You do not go to university to get career, or even a job. There are institutions where you can learn a trade or practical job-related skills, but an undergraduate education is not job training. It is unlikely that the careers of our students will involve a hierarchical climb through the ranks of a single company or even field, but rather, be a collection of different roles performed in different contexts. Many of the jobs our students will have do not yet exist. The goal of a university education is to nourish, support and challenge students to develop into the most capable, most engaged, most fulfilled version of themselves. A person who does that will be able to do many jobs, including those that do not yet exist.

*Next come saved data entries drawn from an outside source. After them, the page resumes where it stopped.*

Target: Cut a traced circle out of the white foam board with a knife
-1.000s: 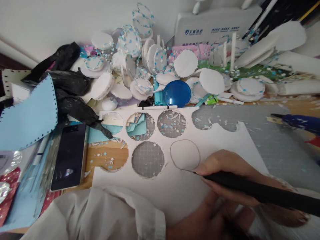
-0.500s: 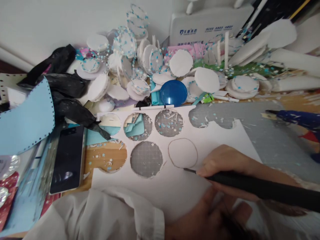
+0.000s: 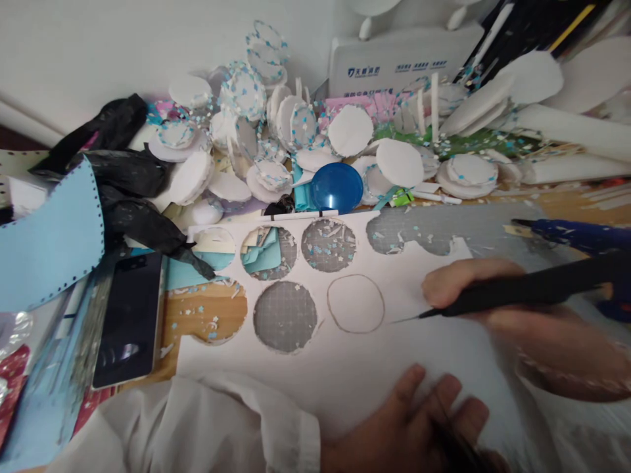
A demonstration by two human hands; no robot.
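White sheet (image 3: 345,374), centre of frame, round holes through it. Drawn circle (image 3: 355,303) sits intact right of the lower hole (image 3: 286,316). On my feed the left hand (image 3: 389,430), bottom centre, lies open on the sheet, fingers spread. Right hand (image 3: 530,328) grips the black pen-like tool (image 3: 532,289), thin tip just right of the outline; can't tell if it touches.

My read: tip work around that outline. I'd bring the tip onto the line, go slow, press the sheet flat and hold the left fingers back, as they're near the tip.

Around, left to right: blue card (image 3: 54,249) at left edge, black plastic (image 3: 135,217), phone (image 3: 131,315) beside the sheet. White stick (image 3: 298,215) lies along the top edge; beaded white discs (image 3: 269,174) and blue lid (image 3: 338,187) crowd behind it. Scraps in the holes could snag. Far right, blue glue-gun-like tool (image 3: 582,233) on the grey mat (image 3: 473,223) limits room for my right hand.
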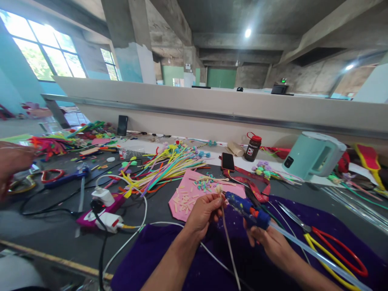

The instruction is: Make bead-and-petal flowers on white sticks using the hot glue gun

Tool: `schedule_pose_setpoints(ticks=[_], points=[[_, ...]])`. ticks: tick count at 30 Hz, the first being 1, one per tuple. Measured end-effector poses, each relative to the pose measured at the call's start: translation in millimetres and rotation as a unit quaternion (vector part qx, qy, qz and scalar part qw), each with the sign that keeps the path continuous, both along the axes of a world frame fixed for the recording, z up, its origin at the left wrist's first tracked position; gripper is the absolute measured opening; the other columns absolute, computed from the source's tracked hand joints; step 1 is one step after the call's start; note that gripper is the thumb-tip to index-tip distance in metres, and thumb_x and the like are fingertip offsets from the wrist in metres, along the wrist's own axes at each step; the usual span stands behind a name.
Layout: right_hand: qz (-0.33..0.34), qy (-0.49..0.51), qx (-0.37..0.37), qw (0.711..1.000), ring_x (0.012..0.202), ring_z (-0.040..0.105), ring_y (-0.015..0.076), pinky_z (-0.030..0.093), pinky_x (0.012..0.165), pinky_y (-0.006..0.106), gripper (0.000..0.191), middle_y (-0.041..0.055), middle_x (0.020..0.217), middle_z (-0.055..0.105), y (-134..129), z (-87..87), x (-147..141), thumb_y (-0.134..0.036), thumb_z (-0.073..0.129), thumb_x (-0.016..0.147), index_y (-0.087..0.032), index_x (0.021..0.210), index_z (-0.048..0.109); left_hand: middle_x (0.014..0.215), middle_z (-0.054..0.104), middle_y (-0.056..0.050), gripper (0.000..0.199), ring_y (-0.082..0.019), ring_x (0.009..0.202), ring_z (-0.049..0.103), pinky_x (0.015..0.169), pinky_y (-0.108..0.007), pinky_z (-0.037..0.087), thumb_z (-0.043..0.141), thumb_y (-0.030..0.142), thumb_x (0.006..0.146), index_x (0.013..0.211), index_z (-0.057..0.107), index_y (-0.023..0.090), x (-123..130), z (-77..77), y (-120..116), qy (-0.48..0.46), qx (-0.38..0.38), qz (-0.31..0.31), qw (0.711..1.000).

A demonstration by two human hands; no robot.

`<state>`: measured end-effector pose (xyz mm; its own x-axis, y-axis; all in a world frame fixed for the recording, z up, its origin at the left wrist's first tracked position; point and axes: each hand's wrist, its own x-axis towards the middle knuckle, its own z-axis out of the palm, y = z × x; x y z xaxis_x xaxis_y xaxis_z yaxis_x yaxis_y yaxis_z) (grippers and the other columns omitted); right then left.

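My left hand (204, 214) pinches a pale pipe-cleaner stem (228, 238) near its top, where a small cream flower head (218, 189) shows above the fingertips. The stem hangs down toward the table's front. In my right hand (262, 238) is a blue hot glue gun (247, 210), its fingers wrapped round the handle. The gun's nozzle points left, close beside the flower head; whether it touches cannot be seen. A clear glue stick (309, 248) runs out of the gun's back. Behind the hands lies a pink sheet (178, 212) with small cream pieces and coloured bits on it.
Scissors (306, 228) with red and yellow handles lie at right on dark purple cloth (142, 258). A power strip (87, 218) with plugs and cables sits left. Beyond are pipe cleaners (163, 169), a phone (227, 161), a bottle (253, 148) and a kettle (312, 155). Another person's hand (15, 161) is far left.
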<state>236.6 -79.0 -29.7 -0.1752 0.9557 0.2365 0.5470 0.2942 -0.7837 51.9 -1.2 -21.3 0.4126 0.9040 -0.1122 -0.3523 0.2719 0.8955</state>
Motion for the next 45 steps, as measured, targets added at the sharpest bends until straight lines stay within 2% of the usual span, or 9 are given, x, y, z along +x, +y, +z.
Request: schedule_pose_setpoints(ticks=[9, 19, 22, 28, 35, 45], points=[[0.031, -0.012, 0.019, 0.999, 0.056, 0.047, 0.0147, 0.037, 0.055, 0.026, 0.046, 0.0029, 0.059, 0.054, -2.1, 8.7, -4.6, -0.047, 0.033, 0.086, -0.017, 0.058, 0.054, 0.058, 0.059, -0.002, 0.018, -0.003, 0.04, 0.046, 0.035, -0.013, 0.028, 0.067, 0.028, 0.064, 0.067, 0.062, 0.011, -2.2, -2.4, 2.3, -0.011, -0.008, 0.012, 1.0], [0.014, 0.006, 0.013, 1.0, 0.054, 0.047, 0.0138, 0.036, 0.054, 0.025, 0.048, 0.0027, 0.058, 0.054, 0.3, 1.7, -0.4, -0.05, 0.032, 0.085, -0.016, 0.058, 0.053, 0.058, 0.059, -0.001, 0.019, -0.003, 0.04, 0.046, 0.034, -0.013, 0.028, 0.065, 0.029, 0.066, 0.068, 0.063, 0.011, -1.2, -0.7, 0.0, 0.002, 0.014, 0.001, 1.0], [0.031, 0.013, 0.007, 0.999, 0.052, 0.047, 0.0137, 0.036, 0.052, 0.025, 0.047, 0.0014, 0.053, 0.052, 0.4, 5.0, -2.0, -0.05, 0.033, 0.084, -0.017, 0.058, 0.053, 0.054, 0.058, -0.001, 0.019, -0.004, 0.039, 0.045, 0.034, -0.014, 0.028, 0.065, 0.029, 0.065, 0.066, 0.062, 0.011, -1.6, 0.1, 0.4, 0.011, 0.012, 0.008, 1.0], [0.028, 0.005, 0.024, 0.999, 0.051, 0.047, 0.0135, 0.037, 0.051, 0.024, 0.034, 0.0009, 0.055, 0.053, -5.0, 15.2, -8.7, -0.038, 0.037, 0.084, -0.017, 0.062, 0.053, 0.05, 0.056, 0.0, 0.018, -0.004, 0.037, 0.044, 0.034, -0.014, 0.027, 0.066, 0.028, 0.064, 0.063, 0.06, 0.011, -3.1, 0.6, 2.2, 0.006, 0.004, 0.015, 1.0], [0.031, 0.007, 0.013, 0.999, 0.051, 0.046, 0.0135, 0.036, 0.051, 0.024, 0.035, 0.0011, 0.055, 0.053, -1.7, 8.4, -5.6, -0.04, 0.037, 0.083, -0.017, 0.062, 0.052, 0.056, 0.057, -0.001, 0.021, -0.003, 0.039, 0.044, 0.034, -0.013, 0.028, 0.066, 0.032, 0.065, 0.066, 0.061, 0.011, -2.1, -0.2, 1.3, 0.012, 0.006, 0.011, 1.0], [0.027, 0.007, 0.008, 1.0, 0.051, 0.047, 0.0132, 0.036, 0.05, 0.024, 0.033, 0.0008, 0.056, 0.052, -4.0, 11.9, -7.3, -0.037, 0.037, 0.084, -0.017, 0.062, 0.052, 0.054, 0.056, 0.0, 0.02, -0.002, 0.039, 0.043, 0.035, -0.012, 0.028, 0.064, 0.03, 0.068, 0.066, 0.061, 0.011, -3.2, -2.4, 2.6, 0.014, 0.01, 0.002, 1.0]])
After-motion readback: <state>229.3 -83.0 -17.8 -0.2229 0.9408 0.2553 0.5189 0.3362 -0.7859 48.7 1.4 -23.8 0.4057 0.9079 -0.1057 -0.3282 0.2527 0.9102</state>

An analysis of the question, “What does my child have to do to get into a top university?”: a) “have to do” implies that there is one way to get accepted, a checklist of must-have experiences that add up to a secret password. It’s possible that getting into university is less about what you do and more about who you are, in which case, it might be better to ask, “who should my child become in order to get accepted into a top university?” b) But if we are doing becoming something “in order to be accepted” then aren’t we making what other people think of us our business? Is the whole point of high school to earn the approval of ten people sitting around a table at a university? c) And then there’s that “top” qualifier, that prestige factor that doesn’t universally mean anything, and which might keep us so busy looking for the “best” that we miss the “best fit.”

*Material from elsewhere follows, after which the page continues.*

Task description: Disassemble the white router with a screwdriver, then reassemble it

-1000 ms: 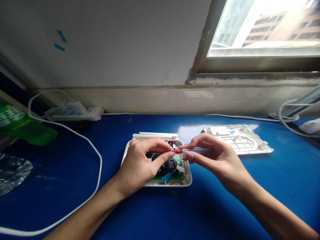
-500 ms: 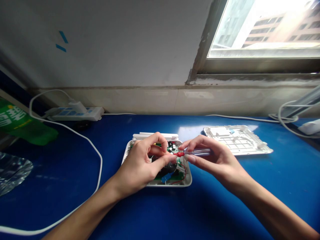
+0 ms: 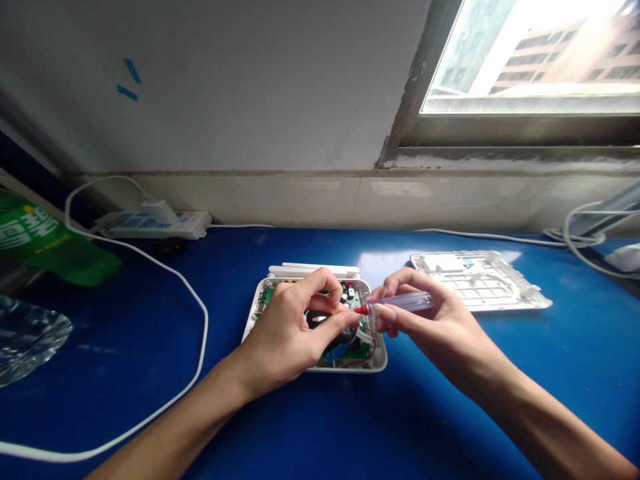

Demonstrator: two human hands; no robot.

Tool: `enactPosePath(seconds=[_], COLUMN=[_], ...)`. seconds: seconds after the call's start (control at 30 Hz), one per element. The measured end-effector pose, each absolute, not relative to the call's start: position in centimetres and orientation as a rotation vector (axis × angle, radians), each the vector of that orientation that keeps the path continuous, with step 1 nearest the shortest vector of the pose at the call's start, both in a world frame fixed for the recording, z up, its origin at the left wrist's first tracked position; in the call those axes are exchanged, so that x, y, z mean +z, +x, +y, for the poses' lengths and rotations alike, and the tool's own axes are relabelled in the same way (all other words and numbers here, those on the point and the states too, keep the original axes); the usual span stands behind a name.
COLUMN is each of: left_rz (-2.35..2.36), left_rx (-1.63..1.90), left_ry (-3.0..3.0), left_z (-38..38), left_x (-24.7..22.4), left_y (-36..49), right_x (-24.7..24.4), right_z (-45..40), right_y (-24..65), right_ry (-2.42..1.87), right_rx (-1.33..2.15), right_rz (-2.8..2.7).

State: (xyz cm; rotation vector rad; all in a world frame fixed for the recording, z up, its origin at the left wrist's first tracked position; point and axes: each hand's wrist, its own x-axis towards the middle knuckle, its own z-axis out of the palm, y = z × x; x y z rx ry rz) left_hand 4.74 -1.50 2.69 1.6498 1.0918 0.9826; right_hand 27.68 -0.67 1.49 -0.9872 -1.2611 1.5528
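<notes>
My right hand (image 3: 440, 321) grips the clear plastic handle of a screwdriver (image 3: 407, 302) between thumb and fingers. It lies nearly level and points left. At its red collar, the thumb and forefinger of my left hand (image 3: 287, 328) are pinched together; they hide whatever extends past the red part. Both hands hover over an open white device housing (image 3: 382, 363), which has a green circuit board (image 3: 265, 298), a round black part (image 3: 320, 320) and a red wire inside. My left hand covers much of the housing's left side.
A white cover panel (image 3: 500, 300) lies inside-up to the right. On the left are a power strip (image 3: 185, 227), a looping white cable (image 3: 204, 320), a green bottle (image 3: 75, 257) and a clear plastic bottle (image 3: 37, 340). A wall and window (image 3: 530, 67) rise behind the blue table (image 3: 350, 427).
My right fingers have shifted on the screwdriver, and more of its clear handle shows, tilted slightly upward. My left hand keeps its pinch. The whole view has moved slightly.
</notes>
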Motion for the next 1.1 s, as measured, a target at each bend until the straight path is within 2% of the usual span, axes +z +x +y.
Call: enactPosePath(seconds=[0.2, 0.33, 0.47, 0.67, 0.9, 1.1], left_rz=[1.173, 1.273, 1.306, 1.327, 1.35, 1.337], left_rx=[1.01, 1.112, 0.867, 0.372, 0.21, 0.263], left_ry=[1.66, 1.862, 2.286, 2.537, 2.537, 2.544], left_z=[-1.6, -1.2, -0.3, 0.0, -0.7, -0.8], left_x=[2.2, 2.4, 3.3, 3.6, 3.8, 2.9], left_y=[4.9, 4.4, 2.6, 0.0, 0.3, 1.1], right_x=[1.4, 1.7, 1.9, 1.4, 0.9, 0.1], right_z=[-0.9, -1.0, -0.1, 1.5, 0.3, 0.1], right_y=[27.0, 26.8, 27.7, 29.5, 29.2, 28.8], right_ry=[-0.924, -0.918, -0.996, -1.103, -1.056, -1.002], right_rx=[1.753, 1.743, 1.509, 1.043, 0.765, 0.667], right_rz=[-1.12, -0.911, -0.824, -1.231, -1.71, -1.898])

The better question goes something like this: “What can my child do in order to become the most authentic, engaged and fulfilled version of themselves that they can possibly be by the time they apply to university?” This would be a great question even if universities didn’t exist, but it also happens to be what universities are looking for. Students should do the best academic work they are capable of, and beyond that, there is no checklist of required experiences. It is not necessarily better to play a musical instrument or play on a sports team. It depends entirely on who they are and how much those things genuinely matter to them. It does not help to become a virtuoso of the violin if they don’t like to practice or play for the sheer enjoyment of music. On the other hand, someone who loves to write original songs might be a really interesting applicant, even if their songs are consistently terrible, because you can learn to write a better song, but you can’t be taught to love something or be forced to want to do it.

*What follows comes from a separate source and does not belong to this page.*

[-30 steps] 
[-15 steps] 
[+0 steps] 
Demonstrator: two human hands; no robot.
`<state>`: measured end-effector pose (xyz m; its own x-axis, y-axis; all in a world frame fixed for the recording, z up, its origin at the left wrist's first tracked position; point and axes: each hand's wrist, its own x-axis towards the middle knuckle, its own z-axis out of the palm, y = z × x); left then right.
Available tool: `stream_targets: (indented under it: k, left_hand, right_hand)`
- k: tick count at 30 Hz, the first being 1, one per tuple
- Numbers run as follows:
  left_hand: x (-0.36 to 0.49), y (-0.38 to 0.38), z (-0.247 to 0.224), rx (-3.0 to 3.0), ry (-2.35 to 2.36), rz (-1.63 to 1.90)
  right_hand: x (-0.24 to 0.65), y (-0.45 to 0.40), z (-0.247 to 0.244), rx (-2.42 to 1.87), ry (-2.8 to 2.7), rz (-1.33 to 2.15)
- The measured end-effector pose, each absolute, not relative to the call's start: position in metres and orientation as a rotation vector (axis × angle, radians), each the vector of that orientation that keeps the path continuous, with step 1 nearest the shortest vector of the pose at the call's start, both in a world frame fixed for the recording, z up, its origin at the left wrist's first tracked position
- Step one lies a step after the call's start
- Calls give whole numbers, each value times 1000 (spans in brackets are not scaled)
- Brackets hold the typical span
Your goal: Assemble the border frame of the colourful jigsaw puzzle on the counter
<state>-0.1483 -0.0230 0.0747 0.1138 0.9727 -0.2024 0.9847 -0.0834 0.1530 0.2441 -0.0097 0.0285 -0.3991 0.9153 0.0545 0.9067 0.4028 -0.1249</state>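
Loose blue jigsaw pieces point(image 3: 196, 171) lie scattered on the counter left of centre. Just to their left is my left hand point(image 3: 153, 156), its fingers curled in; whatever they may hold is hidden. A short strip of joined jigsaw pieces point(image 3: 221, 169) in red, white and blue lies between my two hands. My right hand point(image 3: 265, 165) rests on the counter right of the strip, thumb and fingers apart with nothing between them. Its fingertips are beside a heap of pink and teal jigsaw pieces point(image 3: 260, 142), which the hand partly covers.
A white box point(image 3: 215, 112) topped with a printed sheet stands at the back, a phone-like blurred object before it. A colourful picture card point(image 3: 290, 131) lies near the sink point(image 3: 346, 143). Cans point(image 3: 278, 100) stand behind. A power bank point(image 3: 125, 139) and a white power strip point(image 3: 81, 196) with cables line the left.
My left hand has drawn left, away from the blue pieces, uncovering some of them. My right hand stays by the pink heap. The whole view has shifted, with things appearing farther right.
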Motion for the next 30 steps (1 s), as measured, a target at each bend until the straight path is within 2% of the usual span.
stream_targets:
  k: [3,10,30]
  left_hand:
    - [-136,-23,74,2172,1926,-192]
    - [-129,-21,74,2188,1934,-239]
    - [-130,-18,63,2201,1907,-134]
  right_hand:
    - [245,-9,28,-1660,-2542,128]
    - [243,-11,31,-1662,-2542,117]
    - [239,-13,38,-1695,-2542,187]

We ask questions about the number of Ivy’s the top 5% got into because we are looking for some measure of the success of our high school education. But these are false indicators. If we have been successful as educators and as advisors, we can only ask the following: Does each student have a post-secondary plan that they are excited about, that they can afford, that aligns with their interests and aptitudes, and that will challenge them enough to keep growing?
Getting into university shouldn’t be a magic trick. It isn’t about conjuring the appearance of someone smarter or more interesting in order to get into the “best” university. It’s about being interesting and finding the universities who are looking for the kind of interesting that you are. If you can do that, the Turn and the Prestige are unnecessary. If the best fit is the goal, then the Pledge is what matters.